Starting at the first line and ending at the last, output the data exactly.

INFORMATION SHOWN ::
===============

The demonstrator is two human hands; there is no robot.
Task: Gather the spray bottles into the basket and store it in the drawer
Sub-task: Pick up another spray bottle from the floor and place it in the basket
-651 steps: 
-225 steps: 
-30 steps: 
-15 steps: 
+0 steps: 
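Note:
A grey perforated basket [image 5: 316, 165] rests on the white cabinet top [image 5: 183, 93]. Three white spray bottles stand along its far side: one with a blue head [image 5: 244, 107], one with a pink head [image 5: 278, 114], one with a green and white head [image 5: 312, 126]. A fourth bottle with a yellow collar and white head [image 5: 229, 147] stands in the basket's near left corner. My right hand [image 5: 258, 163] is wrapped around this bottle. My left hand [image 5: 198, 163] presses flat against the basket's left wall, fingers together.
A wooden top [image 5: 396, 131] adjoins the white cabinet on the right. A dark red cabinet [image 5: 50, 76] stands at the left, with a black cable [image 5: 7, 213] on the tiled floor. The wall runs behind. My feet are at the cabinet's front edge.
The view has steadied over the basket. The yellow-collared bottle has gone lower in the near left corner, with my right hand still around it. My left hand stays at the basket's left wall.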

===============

ANSWER AREA ::
The demonstrator is two human hands; there is no robot.
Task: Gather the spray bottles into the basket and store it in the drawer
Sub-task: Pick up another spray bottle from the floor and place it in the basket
-651 steps: 
-225 steps: 
-30 steps: 
-15 steps: 
+0 steps: 
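Note:
A grey perforated basket [image 5: 316, 165] rests on the white cabinet top [image 5: 183, 93]. Three white spray bottles stand along its far side: one with a blue head [image 5: 244, 107], one with a pink head [image 5: 278, 114], one with a green and white head [image 5: 312, 126]. A fourth bottle with a yellow collar and white head [image 5: 229, 147] stands in the basket's near left corner. My right hand [image 5: 258, 163] is wrapped around this bottle. My left hand [image 5: 198, 163] presses flat against the basket's left wall, fingers together.
A wooden top [image 5: 396, 131] adjoins the white cabinet on the right. A dark red cabinet [image 5: 50, 76] stands at the left, with a black cable [image 5: 7, 213] on the tiled floor. The wall runs behind. My feet are at the cabinet's front edge.
The view has steadied over the basket. The yellow-collared bottle has gone lower in the near left corner, with my right hand still around it. My left hand stays at the basket's left wall.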

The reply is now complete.